Sunday, October 18, 2009

A Keeper



Their marriage was good, their dreams focused.
Their best friends lived barely a wave away.
I can see them now,
Dad in trousers, work shirt and a hat;
and Mom in a house dress;
lawn mower in one hand,
and dish-towel in the other.
It was the time for fixing things:
a curtain rod, the kitchen radio, screen door,

the clothesline, the hem in a dress.
Things we keep.

It was a way of life, and sometimes it made me crazy.
All that re-fixing, re-heating leftovers, renewing;
I wanted just once to be wasteful.
Waste meant affluence.
Throwing things away meant you
knew there'd always be more.
But when my mother died, and I was standing in that
clear morning light in the warmth of
the sun at the cemetery,
I was struck with the pain of learning that
sometimes there isn't any more.
Sometimes, what we care about most gets all used up and goes away..

never to return.

So... While we have it, it's best we love it..
And care for it... And fix it when it's broken...
This is true:
For marriage...
And old cars...
And children with bad report cards.
Dogs and cats with bad hips...
And aging parents...
And grandparents.
We keep them because they are worth it,
because we are worth it.

Some things we keep,
like a best friend that moved away
or a classmate we grew up with.
There are just some things that make life important,
like people we know who are special...
And so, we keep them close!
Anonymous

3 comments:

Happy Camper said...

How true the sentiment and the word.

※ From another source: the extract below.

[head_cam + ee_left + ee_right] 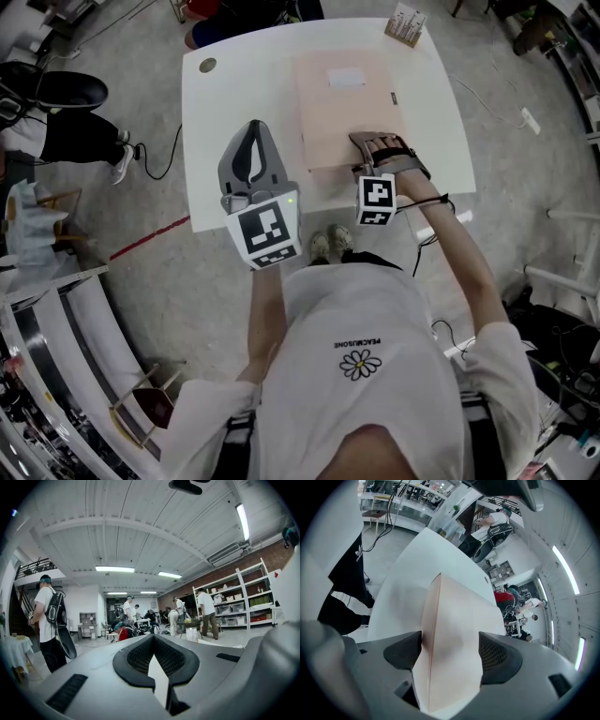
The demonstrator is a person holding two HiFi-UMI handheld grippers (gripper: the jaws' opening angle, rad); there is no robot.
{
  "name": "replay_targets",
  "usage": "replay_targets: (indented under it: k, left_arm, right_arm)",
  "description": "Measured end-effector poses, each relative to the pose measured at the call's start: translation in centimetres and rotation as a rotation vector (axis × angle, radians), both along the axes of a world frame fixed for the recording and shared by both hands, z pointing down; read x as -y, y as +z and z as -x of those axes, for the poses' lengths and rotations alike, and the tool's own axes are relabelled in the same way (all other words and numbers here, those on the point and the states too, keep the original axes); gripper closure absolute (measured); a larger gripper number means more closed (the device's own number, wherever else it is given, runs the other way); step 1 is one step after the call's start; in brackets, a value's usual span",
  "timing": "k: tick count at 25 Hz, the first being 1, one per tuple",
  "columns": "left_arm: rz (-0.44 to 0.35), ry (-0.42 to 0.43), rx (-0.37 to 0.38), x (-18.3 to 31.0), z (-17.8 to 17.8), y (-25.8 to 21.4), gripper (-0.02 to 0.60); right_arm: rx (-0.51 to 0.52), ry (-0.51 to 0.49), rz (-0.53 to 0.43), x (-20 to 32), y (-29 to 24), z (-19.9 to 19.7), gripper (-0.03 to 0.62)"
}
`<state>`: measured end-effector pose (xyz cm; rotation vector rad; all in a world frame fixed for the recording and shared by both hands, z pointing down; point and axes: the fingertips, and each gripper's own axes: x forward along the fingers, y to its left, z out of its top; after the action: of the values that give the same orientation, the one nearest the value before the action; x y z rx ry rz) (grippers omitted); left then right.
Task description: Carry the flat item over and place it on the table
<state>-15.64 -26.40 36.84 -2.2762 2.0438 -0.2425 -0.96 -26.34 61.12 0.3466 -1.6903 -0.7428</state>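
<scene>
A flat pale pink box (342, 103) lies on the white table (234, 112), reaching from the far side to near the front edge. My right gripper (375, 145) is at the box's near right corner. In the right gripper view the box (454, 630) fills the gap between the two jaws, and my right gripper (450, 651) is shut on it over the table (398, 597). My left gripper (253, 127) hovers above the table's front left part, shut, with nothing in it. The left gripper view has that gripper (153, 637) pointing up at the room and ceiling.
A small carton (406, 23) stands at the table's far right corner, and a round cable hole (207, 66) is at the far left. A person in black (66, 131) sits left of the table. Shelving (56, 347) runs along the lower left.
</scene>
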Motion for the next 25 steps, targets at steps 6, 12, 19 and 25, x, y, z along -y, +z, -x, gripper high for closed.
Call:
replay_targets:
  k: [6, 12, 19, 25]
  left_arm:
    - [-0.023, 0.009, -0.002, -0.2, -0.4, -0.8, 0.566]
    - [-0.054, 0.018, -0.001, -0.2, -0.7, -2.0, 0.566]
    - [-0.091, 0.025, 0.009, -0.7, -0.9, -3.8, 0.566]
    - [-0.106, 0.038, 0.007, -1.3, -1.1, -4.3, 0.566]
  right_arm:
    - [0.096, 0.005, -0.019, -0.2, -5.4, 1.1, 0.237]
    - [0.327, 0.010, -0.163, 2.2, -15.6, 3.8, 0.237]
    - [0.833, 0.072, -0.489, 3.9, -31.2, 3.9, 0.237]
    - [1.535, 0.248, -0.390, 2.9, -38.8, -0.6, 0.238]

The shirt became the most loved in our family, seemed to go round the whole tribe before ending up as a scrap in a quilt. I love looking at our old quilts that came from coats and aprons, nothing was ever retired before it's time....... most especially the folks.

MeganCO said...

This is really sweet. I thought maybe you wrote it until I saw it was anonymous.

Jaylar's Place said...

This hit home when I read it. I was recently talking about how I used to save broken fridge magnets, necklaces, stray buttons, etc for a year and then plan a "fix it" weekend. I'd reglue rhinestone on earrings, mend, untangle the girls' chains...all those little things that made the broken useable again. I fix things like the edge of the linoleum that was lifting, loose door knobs.

My girls always appreciated it when I fixed their things but thought I was half nuts.

We girls were all differently shaped and wore slightly different sizes most of the time. If one gained weight and one lost weight, we'd exchange clothes. There were favorite items that all of us had possession of repeatedly. Sort of that Sisterhood of the Traveling Pants thing.